Untuk mengatur performanya, tinggal tekan tombol Armoury Crate SE di sisi kiri konsol, tepat di sebelah tombol Xbox Game Bar. Di sini, tersaji 4 mode pertama, dari Windows, Silent, Performance (menjadi default saat konsol tidak tersambung charger), dan Turbo (akan aktif ketika konsol terhubung ke charger).

Peningkatan performa ini membuat kami bisa bermain game lebih lama dan lebih baik. Sebagai perbandingan, Silent Mode di ROG Xbox Ally X diklaim sama kencangnya dengan ROG Ally X generasi sebelumnya saat menggunakan mode Performance.

Ada beberapa pengaturan lain pada Armoury Crate yang bisa diaktifkan. Salah satunya real-time monitor, buat kalian yang ingin tau seberapa tinggi tingkat FPS saat main game favorit. Mengatur Game Profile hingga batasan FPS tiap game-nya, juga bisa dilakukan pada Command Center pada Armoury Crate SE. 


Karena sudah berbasis Windows, konsol ini tentu bisa memainkan semua game Windows, baik dari Epic, Steam, dan tentu saja Xbox. Ini juga menjadi handheld pertama yang langsung terintegrasi ke Xbox UI, sehingga antarmukanya sudah sangat familiar bagi para gamer.

Bicara tentang Xbox Game Bar, ini adalah fitur bawaan di Windows 11 yang menyediakan overlay untuk mengontrol aktivitas saat bermain game. Dengan fitur ini, kalian dapat merekam layar, mengambil screenshot, mengakses library game yang sudah terpasang, hingga terhubung dengan teman. 


Berkat modifikasi di level sistem, Microsoft dan Asus juga mengoptimalkan game Xbox pada layar touchscreen yang lebih kecil pada ROG Xbox Ally dan Ally X. Juga, game-game yang dimainkan di konsol ini bisa optimal untuk konsol handheld, terkhusus soal kontrolnya. 

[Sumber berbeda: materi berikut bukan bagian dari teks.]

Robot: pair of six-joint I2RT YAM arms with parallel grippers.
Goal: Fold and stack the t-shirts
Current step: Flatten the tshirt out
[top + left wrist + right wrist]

OS Windows-nya juga dirancang khusus untuk meminimalkan aktivitas latar belakang dan menunda tugas yang tidak penting, sehingga lebih banyak sumber daya sistem didedikasikan khusus untuk gaming. 



Port berbeda dengan ROG Xbox Ally


Asus juga kasih pembeda pada ROG Xbox Ally X. Konsol ini punya dua port USB-C. Satu port adalah USB 4 yang sudah kompatibel dengan Thunderbolt 4, mendukung DisplayPort 1.4, dan Power Delivery 3.0. Satu port lagi adalah USB 3.2 Gen 2 Type-C.

Port USB 4 ini tak tersedia pada ROG Xbox Ally standar. Sebagai gantinya, tetap ada sepasang USB-C dengan standar USB 3.2 Gen 2. Kemudian tepat di sebelahnya, masih ada jack audio 3,5mm dan slot microSD card reader UHS-II.



Harga dan ketersediaan


Asus ROG Xbox Ally dibanderol dengan harga Rp9.999.000 di Indonesia, sementara ROG Xbox Ally X dijual Rp14.999.000.